## WHAT YOU NEED TO DO
Every line below that holds the string "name" must be copied.
(GIVEN INFORMATION begins)
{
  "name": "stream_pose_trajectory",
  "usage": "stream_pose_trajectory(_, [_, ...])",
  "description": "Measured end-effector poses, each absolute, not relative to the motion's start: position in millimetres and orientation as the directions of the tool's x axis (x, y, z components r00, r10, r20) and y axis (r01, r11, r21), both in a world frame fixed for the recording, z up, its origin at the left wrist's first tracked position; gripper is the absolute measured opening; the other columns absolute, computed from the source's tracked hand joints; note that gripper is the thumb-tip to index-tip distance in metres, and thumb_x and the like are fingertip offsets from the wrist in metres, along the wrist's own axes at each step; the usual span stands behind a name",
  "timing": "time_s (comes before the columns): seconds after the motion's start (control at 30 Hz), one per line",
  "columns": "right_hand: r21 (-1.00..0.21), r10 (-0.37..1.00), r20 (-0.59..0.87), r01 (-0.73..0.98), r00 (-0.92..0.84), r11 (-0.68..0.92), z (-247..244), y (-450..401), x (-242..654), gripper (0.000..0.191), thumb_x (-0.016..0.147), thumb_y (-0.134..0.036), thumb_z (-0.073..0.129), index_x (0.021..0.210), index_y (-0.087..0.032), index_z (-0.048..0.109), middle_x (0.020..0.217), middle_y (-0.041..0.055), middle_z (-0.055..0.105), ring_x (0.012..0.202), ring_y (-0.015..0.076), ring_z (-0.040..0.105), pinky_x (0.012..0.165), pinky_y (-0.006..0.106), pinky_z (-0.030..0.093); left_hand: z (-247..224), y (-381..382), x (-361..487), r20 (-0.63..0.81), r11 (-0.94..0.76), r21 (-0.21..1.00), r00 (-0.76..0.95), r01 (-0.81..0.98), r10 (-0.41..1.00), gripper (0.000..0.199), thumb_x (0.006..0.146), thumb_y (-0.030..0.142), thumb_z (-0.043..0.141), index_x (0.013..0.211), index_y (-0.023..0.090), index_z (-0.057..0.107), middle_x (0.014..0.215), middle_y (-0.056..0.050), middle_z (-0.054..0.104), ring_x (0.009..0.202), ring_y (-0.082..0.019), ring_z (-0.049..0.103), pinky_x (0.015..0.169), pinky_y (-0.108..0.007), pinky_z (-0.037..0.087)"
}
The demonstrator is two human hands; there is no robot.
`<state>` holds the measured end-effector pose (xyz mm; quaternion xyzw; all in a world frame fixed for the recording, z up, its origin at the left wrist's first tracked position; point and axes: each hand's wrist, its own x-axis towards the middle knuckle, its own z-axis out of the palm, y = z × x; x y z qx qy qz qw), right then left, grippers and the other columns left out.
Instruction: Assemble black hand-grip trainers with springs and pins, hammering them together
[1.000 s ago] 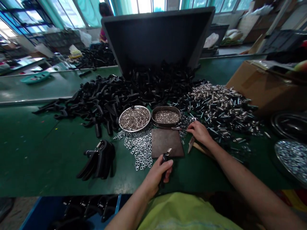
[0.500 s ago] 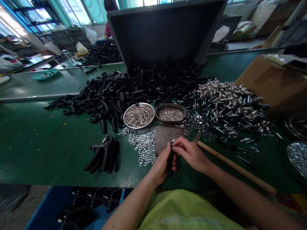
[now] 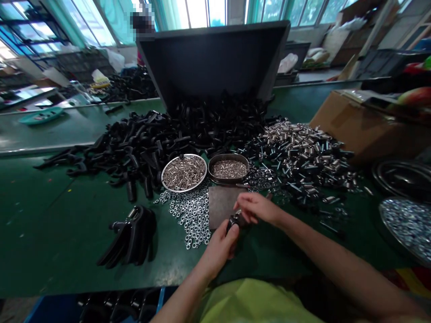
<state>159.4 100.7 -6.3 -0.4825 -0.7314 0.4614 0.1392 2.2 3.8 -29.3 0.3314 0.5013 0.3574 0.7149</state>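
My left hand (image 3: 220, 244) is closed around a black plastic part (image 3: 233, 221) with a metal piece at its top, in front of the grey metal plate (image 3: 224, 206). Just above and to the right, my right hand (image 3: 254, 207) has its fingers bent over that metal piece; whether they pinch something small is hidden. Metal nuts (image 3: 193, 220) lie loose left of the plate. Behind it stand a round dish of metal pins (image 3: 185, 172) and an oval tin of small metal pieces (image 3: 229, 169). Several black parts (image 3: 134, 235) stand grouped at the left.
A heap of black parts (image 3: 134, 134) spills from a tipped dark bin (image 3: 218, 63). Bolts and metal sleeves (image 3: 303, 148) are piled at the right, near a cardboard box (image 3: 353, 125). A person's dark-haired head (image 3: 143, 22) shows behind the bin. A blue crate (image 3: 50, 309) sits below the table edge.
The view has shifted, so the table contents appear further left and lower. My left hand has tilted the black part, and my right hand has lifted slightly from its former place against the left thumb.
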Motion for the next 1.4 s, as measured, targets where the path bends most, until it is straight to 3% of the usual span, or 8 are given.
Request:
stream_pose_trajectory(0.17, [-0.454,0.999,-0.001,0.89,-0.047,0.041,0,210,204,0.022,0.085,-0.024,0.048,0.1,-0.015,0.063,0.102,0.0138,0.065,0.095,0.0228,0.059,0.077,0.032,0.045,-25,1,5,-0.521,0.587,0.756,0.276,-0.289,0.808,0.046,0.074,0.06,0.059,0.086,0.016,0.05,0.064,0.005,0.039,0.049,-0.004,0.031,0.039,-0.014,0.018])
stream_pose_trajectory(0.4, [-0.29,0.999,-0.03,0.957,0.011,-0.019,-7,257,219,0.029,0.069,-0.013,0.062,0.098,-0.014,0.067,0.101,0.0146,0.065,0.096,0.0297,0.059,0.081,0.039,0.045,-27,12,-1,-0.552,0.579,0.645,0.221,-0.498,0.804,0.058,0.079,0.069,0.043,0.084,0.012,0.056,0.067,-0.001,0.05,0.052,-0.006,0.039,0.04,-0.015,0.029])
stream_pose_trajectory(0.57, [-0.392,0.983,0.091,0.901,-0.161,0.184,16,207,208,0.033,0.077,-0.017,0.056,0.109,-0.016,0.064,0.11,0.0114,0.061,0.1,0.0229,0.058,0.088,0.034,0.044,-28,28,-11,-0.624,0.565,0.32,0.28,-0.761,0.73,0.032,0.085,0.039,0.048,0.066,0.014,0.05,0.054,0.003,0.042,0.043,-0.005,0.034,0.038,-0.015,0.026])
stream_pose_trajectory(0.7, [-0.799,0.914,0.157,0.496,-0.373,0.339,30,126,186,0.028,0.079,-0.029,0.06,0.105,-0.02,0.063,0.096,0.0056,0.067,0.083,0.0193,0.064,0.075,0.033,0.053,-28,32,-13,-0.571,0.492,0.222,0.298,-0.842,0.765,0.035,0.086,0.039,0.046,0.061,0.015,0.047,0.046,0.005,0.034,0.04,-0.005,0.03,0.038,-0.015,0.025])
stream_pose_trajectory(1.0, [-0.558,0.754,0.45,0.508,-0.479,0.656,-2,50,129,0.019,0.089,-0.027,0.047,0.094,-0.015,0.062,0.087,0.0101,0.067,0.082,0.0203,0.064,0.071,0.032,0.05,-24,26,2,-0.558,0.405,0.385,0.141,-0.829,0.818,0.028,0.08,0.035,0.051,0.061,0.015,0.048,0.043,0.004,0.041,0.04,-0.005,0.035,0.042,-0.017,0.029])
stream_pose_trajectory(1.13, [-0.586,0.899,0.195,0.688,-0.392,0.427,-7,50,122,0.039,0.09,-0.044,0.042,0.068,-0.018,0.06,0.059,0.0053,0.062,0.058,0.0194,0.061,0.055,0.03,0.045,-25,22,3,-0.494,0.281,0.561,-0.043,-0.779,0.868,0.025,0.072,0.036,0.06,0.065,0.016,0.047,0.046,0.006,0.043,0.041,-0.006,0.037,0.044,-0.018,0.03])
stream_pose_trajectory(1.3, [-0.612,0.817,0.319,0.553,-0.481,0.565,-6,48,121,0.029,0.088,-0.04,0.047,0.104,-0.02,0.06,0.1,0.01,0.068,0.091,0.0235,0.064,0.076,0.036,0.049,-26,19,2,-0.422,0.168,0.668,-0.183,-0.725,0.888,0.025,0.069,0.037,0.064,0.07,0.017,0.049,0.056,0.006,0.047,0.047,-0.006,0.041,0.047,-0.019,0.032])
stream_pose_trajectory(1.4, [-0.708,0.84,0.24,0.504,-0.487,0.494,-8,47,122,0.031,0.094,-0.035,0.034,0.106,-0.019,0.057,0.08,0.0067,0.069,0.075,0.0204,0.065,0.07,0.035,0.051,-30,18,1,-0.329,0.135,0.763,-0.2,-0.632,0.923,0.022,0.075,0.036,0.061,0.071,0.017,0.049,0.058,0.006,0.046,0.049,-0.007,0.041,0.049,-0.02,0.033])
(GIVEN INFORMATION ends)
## RESULT FOR THIS TASK
  "name": "stream_pose_trajectory",
  "description": "Measured end-effector poses, each absolute, not relative to the motion's start: position in millimetres and orientation as the directions of the tool's x axis (x, y, z components r00, r10, r20) and y axis (r01, r11, r21), both in a world frame fixed for the recording, z up, its origin at the left wrist's first tracked position; gripper is the absolute measured opening; the other columns absolute, computed from the source's tracked hand joints; note that gripper is the thumb-tip to index-tip distance in metres, and thumb_x and the like are fingertip offsets from the wrist in metres, along the wrist's own axes at each step; the usual span stands behind a name",

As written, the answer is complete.